» **TRY IT**
Write out each record below exactly, but not the pictures.

» **EXERCISE DATA**
Content starts
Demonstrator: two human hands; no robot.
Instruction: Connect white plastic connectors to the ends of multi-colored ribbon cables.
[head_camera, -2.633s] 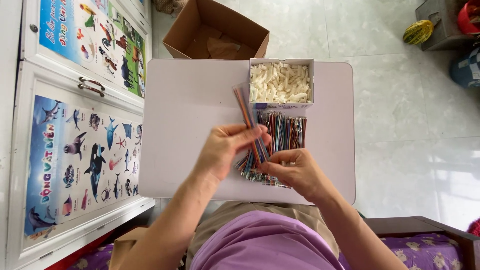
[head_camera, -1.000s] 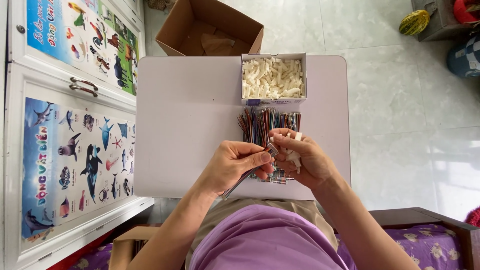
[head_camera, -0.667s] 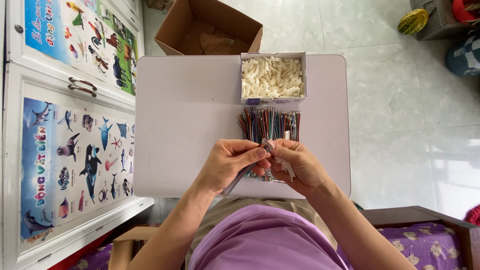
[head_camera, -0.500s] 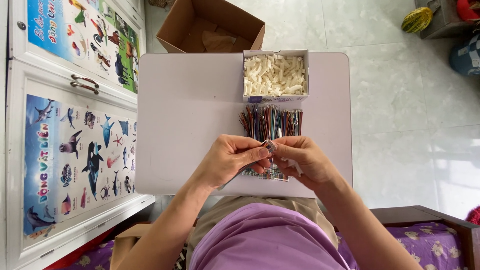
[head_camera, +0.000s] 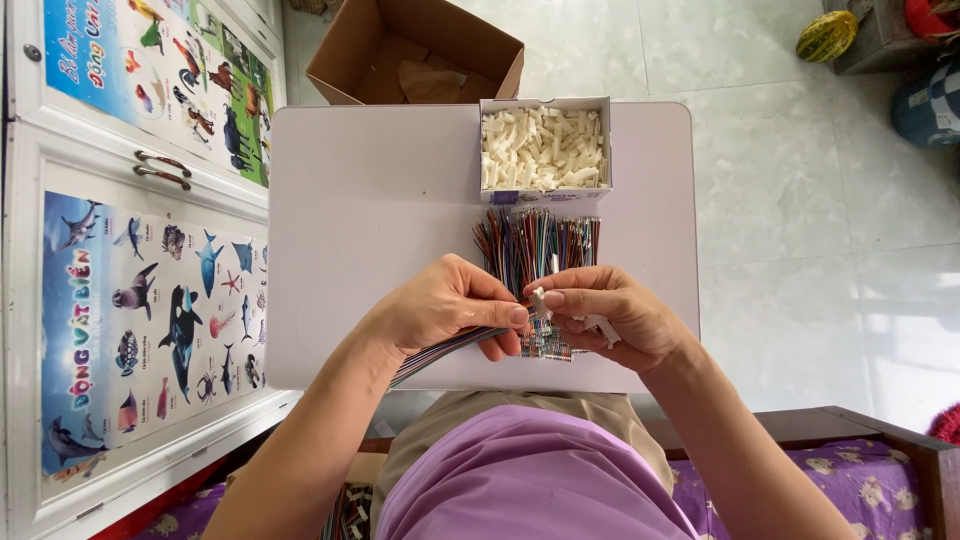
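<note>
Striped, many-coloured wires, that's what both hands are busy with over the white counter (head_camera: 380, 210). The left hand (head_camera: 445, 315) is curled shut around a flat band of wires (head_camera: 440, 352) that trails back toward the person's lap, thumb and forefinger pinching its near end. The right hand (head_camera: 610, 315) is closed too, fingertips nipping a small white plastic plug (head_camera: 540, 300) right where the two hands meet; one more white piece pokes out under its palm, though I can't tell what it is. Those wires look light and floppy, so I'd judge the grip belongs close to the tip, where they stay stiff enough to steer; held further back they would droop. The plug looks hard, tiny and a bit slick, a fingertip job and easy to drop. Just beyond the hands lies a loose heap of wires (head_camera: 535, 240), red, blue, green, brown, far too many to count. Touching that heap's far edge sits one small cardboard tray (head_camera: 545, 190), heaped with white plugs (head_camera: 545, 148), dozens at least. One open brown box (head_camera: 415, 55) stands on the floor past the counter. Two hands, one tray, one box, one band.
</note>
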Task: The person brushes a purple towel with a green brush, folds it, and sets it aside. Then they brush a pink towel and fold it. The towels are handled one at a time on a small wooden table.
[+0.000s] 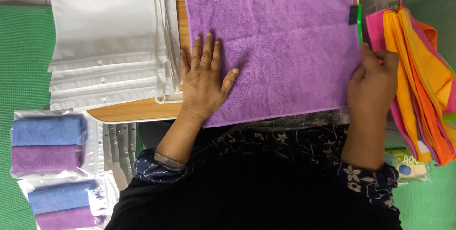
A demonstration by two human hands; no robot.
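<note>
A purple cloth lies spread flat on a wooden board. My left hand rests flat on the cloth's near left part, fingers spread and pointing away from me. My right hand sits at the cloth's right edge, fingers curled where the purple cloth meets a pile of pink, orange and yellow cloths; whether it pinches the purple edge or a pink cloth is unclear.
A stack of white plastic bags lies on the board to the left. Two clear packs, each holding a folded blue and a folded purple cloth, lie at lower left on a green mat. Loose bag strips hang beside them.
</note>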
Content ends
» **SOLUTION BELOW**
Demonstrator: two human hands; no robot.
Instruction: Connect white plastic connectors to the ends of multi-colored ribbon cables.
[head_camera, -2.633s] 
[head_camera, -1.000s] 
[head_camera, -0.667s] 
[head_camera, -0.500s] 
[head_camera, +0.000s] 
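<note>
Striped, many-coloured wires, that's what both hands are busy with over the white counter (head_camera: 380, 210). The left hand (head_camera: 445, 315) is curled shut around a flat band of wires (head_camera: 440, 352) that trails back toward the person's lap, thumb and forefinger pinching its near end. The right hand (head_camera: 610, 315) is closed too, fingertips nipping a small white plastic plug (head_camera: 540, 300) right where the two hands meet; one more white piece pokes out under its palm, though I can't tell what it is. Those wires look light and floppy, so I'd judge the grip belongs close to the tip, where they stay stiff enough to steer; held further back they would droop. The plug looks hard, tiny and a bit slick, a fingertip job and easy to drop. Just beyond the hands lies a loose heap of wires (head_camera: 535, 240), red, blue, green, brown, far too many to count. Touching that heap's far edge sits one small cardboard tray (head_camera: 545, 190), heaped with white plugs (head_camera: 545, 148), dozens at least. One open brown box (head_camera: 415, 55) stands on the floor past the counter. Two hands, one tray, one box, one band.
</note>
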Task: The person brushes a purple towel with a green brush, folds it, and sets it aside. Then they brush a pink towel and fold it. The towels are handled one at a time on a small wooden table.
[+0.000s] 
A demonstration by two human hands; no robot.
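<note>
A purple cloth lies spread flat on a wooden board. My left hand rests flat on the cloth's near left part, fingers spread and pointing away from me. My right hand sits at the cloth's right edge, fingers curled where the purple cloth meets a pile of pink, orange and yellow cloths; whether it pinches the purple edge or a pink cloth is unclear.
A stack of white plastic bags lies on the board to the left. Two clear packs, each holding a folded blue and a folded purple cloth, lie at lower left on a green mat. Loose bag strips hang beside them.
</note>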

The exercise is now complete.